LONDON -- Barbara West Dainton, believed to be one of the last two survivors from the sinking of the Titanic in 1912, has died in England at age 96.Dainton died Oct. 16 at a nursing home in Camborne, England, according to Peter Visick, a distant relative. Her funeral was held Monday at Truro Cathedral, Visick said Thursday.

Elizabeth Gladys "Millvina" Dean of Southampton, England, who was 2 months old at the time of the Titanic sinking, is now the disaster's only remaining survivor, according to the Titanic Historical Society.

The last American survivor, Lillian Gertrud Asplund, died in Massachusetts last year at age 99.

Dainton, born in Bournemouth in southern England in 1911, was too young to remember the night when the huge liner hit an iceberg and sank in the Atlantic in April 1912, killing 1,500 people, including her father, Edwy Arthur West.

He waved farewell as the lifeboat carrying Barbara; her mother, Ada; and her sister, Constance, was lowered into the ocean, according to Karen Kamuda of the Titanic Historical Society in Indian Orchard, Mass. His body was never identified.

The Titanic did not have enough lifeboats for all of 2,200 passengers and crew.
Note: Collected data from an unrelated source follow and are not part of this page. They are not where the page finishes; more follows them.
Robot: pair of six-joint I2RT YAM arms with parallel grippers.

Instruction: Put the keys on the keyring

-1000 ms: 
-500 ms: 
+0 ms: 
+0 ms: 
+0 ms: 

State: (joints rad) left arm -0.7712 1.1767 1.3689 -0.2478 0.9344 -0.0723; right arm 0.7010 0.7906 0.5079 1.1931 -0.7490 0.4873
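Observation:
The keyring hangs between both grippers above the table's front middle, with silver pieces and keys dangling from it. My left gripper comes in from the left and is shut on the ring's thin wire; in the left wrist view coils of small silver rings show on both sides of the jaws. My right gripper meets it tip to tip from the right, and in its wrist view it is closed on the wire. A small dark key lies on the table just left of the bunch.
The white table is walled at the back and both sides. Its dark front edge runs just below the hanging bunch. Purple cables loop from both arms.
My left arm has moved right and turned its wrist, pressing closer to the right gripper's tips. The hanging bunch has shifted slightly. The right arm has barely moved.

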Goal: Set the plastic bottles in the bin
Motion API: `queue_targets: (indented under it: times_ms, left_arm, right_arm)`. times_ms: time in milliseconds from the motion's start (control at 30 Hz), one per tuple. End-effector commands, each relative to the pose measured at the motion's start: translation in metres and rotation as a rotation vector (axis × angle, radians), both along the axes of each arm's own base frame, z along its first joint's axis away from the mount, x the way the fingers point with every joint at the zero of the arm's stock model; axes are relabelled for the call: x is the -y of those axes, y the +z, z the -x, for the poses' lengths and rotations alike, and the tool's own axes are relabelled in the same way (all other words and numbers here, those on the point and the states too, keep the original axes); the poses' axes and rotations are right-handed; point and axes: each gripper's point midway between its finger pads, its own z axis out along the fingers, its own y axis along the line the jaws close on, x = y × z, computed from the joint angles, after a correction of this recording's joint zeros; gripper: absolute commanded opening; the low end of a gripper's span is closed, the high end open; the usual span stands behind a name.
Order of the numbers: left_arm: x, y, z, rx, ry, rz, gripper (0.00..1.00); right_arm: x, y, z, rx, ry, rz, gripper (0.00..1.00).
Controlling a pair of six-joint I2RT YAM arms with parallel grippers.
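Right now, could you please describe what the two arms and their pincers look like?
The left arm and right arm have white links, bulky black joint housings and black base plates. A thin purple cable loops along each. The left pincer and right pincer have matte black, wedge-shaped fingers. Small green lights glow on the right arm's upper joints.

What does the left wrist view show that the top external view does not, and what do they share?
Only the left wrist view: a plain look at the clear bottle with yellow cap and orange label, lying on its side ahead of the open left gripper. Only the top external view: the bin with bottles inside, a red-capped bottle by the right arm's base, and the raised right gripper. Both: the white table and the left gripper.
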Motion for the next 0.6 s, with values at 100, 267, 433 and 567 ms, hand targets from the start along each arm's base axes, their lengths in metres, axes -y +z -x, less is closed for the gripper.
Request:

Only a small number of those unable to find a place on the boats survived the freezing waters.

Dainton returned to England after the accident. She married in 1952.

She avoided publicity associated with the Titanic and even insisted that her funeral take place before any public announcement of her death, Kamuda said.

"We respected her privacy," Kamuda said. "We're so open with everything and our emotions nowadays, but people at that time, they just didn't talk about it."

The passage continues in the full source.